** Opening DATA BELOW block **

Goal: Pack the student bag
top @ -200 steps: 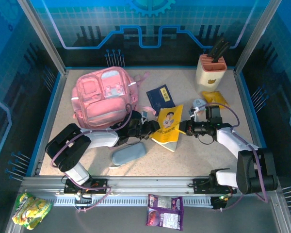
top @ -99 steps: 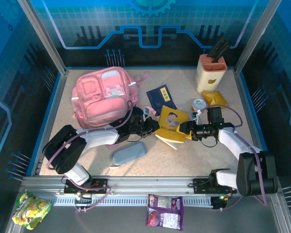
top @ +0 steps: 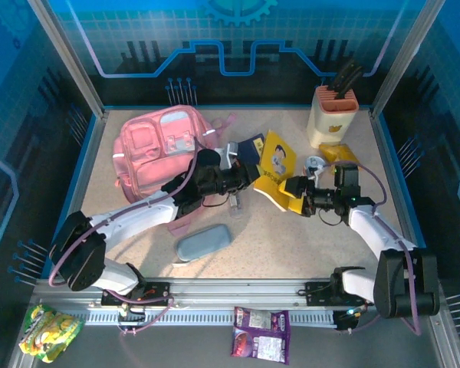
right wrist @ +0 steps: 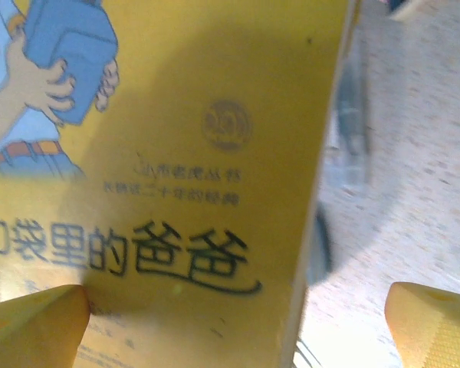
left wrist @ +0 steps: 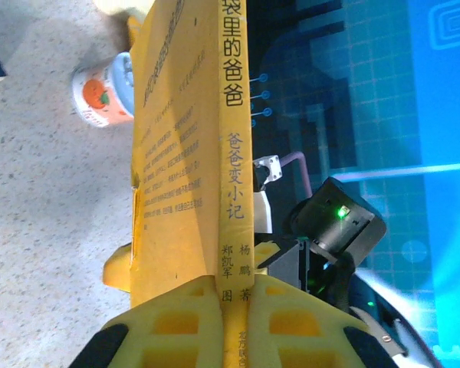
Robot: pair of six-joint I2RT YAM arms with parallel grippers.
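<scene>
The student bag (top: 159,150), a big pink backpack, lies at the back left of the table. Just right of it a yellow picture book (top: 274,167) stands tilted off the table, and my left gripper (top: 252,175) is shut on its spine. In the left wrist view the yellow fingers (left wrist: 176,322) pinch the book's (left wrist: 185,146) spine at my left gripper (left wrist: 241,290). My right gripper (top: 294,192) is at the book's right edge, open. In the right wrist view its fingertips (right wrist: 32,320) stand wide apart at my right gripper (right wrist: 238,322), with the book's cover (right wrist: 176,138) close in front.
A grey-blue pencil case (top: 203,241) lies near the front. A dark blue booklet (top: 248,147) sits partly hidden behind the left gripper. A cream knife holder (top: 333,115), a small tin (top: 316,162) and a yellow packet (top: 340,153) stand at the back right.
The left gripper shut on the yellow book and raised it up and back beside the bag. The right gripper opened, let go of the book and shifted slightly right.
</scene>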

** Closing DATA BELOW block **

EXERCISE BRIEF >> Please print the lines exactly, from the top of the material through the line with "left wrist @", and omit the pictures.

EXERCISE SOLUTION >>
Goal: Pack the student bag
top @ -200 steps: 
top @ -99 steps: 
top @ +0 steps: 
right wrist @ +0 steps: 
left wrist @ +0 steps: 

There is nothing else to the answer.